Records from a collection:

*** Block opens ***

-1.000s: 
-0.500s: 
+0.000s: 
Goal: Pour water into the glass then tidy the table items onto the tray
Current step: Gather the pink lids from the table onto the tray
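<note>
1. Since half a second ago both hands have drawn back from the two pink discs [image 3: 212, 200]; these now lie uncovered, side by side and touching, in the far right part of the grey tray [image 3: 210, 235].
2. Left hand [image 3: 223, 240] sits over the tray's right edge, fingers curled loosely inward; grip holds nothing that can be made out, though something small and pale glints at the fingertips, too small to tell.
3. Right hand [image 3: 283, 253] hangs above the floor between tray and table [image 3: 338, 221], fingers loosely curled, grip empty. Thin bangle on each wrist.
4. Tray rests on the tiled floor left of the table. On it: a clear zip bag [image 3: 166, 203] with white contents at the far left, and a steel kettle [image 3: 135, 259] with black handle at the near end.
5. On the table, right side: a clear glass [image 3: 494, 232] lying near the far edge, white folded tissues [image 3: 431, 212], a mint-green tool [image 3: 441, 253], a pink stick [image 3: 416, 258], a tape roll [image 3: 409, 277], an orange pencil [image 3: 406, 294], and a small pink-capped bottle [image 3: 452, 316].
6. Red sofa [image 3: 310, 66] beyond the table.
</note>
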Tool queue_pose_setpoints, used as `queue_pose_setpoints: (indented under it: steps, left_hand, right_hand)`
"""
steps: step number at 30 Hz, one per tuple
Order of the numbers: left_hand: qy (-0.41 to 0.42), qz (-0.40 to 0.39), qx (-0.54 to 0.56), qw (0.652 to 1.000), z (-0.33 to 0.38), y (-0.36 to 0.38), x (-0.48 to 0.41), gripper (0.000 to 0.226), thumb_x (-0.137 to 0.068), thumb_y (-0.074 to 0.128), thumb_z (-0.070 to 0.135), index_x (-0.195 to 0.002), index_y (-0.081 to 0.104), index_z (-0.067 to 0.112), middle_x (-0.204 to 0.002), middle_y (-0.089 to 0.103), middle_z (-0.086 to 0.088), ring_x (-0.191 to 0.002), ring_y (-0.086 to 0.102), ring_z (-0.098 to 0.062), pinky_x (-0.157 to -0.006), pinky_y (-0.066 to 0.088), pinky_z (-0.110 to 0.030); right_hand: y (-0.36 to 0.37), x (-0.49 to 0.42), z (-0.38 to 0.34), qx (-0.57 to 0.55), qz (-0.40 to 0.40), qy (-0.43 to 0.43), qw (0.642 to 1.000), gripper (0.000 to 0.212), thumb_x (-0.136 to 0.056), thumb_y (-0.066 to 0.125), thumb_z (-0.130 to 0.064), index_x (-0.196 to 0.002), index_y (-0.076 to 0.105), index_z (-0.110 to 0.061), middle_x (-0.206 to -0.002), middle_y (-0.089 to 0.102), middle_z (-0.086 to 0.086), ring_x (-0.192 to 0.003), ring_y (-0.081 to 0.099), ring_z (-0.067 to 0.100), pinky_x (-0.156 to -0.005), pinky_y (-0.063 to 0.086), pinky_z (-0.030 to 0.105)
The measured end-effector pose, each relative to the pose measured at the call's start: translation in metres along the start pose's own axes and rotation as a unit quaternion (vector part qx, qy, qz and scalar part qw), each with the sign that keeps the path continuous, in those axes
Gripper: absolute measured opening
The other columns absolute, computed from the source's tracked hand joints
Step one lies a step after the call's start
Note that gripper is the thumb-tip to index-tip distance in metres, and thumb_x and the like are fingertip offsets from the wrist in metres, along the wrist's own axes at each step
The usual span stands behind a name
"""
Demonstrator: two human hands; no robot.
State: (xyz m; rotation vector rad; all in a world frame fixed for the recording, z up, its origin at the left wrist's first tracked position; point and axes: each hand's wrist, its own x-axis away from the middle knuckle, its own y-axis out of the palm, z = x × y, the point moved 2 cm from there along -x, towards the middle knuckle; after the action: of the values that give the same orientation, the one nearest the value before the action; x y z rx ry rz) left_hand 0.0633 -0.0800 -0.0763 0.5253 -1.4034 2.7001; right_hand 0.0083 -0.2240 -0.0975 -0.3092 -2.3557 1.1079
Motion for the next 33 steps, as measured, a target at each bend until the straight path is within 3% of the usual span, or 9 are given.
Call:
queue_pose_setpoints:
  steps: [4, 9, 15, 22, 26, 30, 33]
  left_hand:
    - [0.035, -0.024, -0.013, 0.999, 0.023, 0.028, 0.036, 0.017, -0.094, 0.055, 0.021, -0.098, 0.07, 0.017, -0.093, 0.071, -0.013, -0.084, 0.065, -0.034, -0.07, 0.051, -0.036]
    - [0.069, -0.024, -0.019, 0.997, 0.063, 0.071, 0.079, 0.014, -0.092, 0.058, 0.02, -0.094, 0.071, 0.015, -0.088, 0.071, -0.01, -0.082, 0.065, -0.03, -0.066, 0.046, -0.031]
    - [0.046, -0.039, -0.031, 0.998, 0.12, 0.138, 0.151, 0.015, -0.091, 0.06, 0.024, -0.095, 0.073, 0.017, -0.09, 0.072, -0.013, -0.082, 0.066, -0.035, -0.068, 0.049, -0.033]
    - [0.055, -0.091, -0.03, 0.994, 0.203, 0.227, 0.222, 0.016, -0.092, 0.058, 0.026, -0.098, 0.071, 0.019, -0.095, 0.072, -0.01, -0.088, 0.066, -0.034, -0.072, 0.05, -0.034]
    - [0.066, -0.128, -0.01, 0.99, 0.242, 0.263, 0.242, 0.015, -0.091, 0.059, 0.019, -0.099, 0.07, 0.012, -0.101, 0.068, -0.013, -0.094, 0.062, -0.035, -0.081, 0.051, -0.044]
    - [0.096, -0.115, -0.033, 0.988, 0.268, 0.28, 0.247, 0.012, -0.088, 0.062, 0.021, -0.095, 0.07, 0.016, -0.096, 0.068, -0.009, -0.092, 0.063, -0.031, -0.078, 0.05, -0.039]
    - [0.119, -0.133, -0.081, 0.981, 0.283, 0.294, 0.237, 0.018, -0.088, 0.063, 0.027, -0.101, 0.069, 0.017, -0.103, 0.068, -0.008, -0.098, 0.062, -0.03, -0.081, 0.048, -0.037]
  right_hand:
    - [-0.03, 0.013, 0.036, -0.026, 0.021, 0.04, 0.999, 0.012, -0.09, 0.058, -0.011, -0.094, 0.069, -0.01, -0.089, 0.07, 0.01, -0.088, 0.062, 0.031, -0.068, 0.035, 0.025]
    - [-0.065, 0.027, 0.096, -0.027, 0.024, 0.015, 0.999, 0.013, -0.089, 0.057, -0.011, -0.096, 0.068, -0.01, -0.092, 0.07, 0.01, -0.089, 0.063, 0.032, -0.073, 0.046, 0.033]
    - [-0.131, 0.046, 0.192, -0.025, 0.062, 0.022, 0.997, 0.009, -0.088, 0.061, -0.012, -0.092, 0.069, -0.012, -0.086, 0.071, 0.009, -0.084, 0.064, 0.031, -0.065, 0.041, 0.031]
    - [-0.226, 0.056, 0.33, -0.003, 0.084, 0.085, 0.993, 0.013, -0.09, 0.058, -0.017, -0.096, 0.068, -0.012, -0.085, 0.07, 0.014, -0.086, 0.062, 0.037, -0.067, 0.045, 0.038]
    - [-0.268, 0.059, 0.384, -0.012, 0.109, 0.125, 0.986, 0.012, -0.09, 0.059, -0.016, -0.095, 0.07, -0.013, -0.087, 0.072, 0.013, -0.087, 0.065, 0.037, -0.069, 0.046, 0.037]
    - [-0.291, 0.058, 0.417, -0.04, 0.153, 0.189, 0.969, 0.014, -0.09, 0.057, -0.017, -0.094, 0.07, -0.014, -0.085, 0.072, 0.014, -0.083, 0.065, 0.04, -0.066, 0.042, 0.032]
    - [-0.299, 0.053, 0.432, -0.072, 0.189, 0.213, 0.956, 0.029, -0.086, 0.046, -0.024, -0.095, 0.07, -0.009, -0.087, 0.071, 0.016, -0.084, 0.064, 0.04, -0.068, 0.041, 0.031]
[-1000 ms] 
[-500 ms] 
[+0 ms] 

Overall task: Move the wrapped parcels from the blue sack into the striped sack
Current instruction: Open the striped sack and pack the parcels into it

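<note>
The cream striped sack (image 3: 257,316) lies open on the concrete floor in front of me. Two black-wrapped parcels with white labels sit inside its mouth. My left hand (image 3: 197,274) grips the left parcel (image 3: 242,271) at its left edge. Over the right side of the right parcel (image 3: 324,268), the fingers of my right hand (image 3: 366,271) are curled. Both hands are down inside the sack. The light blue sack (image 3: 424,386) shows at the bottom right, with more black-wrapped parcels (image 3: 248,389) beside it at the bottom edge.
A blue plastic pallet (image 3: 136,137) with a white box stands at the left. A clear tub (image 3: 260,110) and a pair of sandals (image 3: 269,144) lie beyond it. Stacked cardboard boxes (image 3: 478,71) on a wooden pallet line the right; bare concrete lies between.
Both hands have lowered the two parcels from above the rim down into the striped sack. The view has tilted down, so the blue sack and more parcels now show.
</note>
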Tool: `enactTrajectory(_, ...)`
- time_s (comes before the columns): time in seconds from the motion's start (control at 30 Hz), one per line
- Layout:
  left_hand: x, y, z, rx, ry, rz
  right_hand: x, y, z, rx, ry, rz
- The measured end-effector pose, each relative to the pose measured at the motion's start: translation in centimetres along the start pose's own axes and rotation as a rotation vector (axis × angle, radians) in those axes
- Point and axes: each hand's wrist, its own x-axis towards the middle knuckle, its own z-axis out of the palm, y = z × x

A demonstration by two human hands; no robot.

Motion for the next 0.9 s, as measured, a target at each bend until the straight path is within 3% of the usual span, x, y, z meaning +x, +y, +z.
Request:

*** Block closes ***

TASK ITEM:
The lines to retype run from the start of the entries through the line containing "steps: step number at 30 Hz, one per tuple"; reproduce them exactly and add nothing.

ANSWER TO THE PROBLEM:
-1.000s: 
-0.500s: 
+0.000s: 
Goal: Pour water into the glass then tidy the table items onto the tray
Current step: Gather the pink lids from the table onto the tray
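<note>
1. Since half a second ago both hands have drawn back from the two pink discs [image 3: 212, 200]; these now lie uncovered, side by side and touching, in the far right part of the grey tray [image 3: 210, 235].
2. Left hand [image 3: 223, 240] sits over the tray's right edge, fingers curled loosely inward; grip holds nothing that can be made out, though something small and pale glints at the fingertips, too small to tell.
3. Right hand [image 3: 283, 253] hangs above the floor between tray and table [image 3: 338, 221], fingers loosely curled, grip empty. Thin bangle on each wrist.
4. Tray rests on the tiled floor left of the table. On it: a clear zip bag [image 3: 166, 203] with white contents at the far left, and a steel kettle [image 3: 135, 259] with black handle at the near end.
5. On the table, right side: a clear glass [image 3: 494, 232] lying near the far edge, white folded tissues [image 3: 431, 212], a mint-green tool [image 3: 441, 253], a pink stick [image 3: 416, 258], a tape roll [image 3: 409, 277], an orange pencil [image 3: 406, 294], and a small pink-capped bottle [image 3: 452, 316].
6. Red sofa [image 3: 310, 66] beyond the table.
</note>
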Tool queue_pose_setpoints, used as `queue_pose_setpoints: (indented under it: steps, left_hand, right_hand)`
"""
steps: step number at 30 Hz, one per tuple

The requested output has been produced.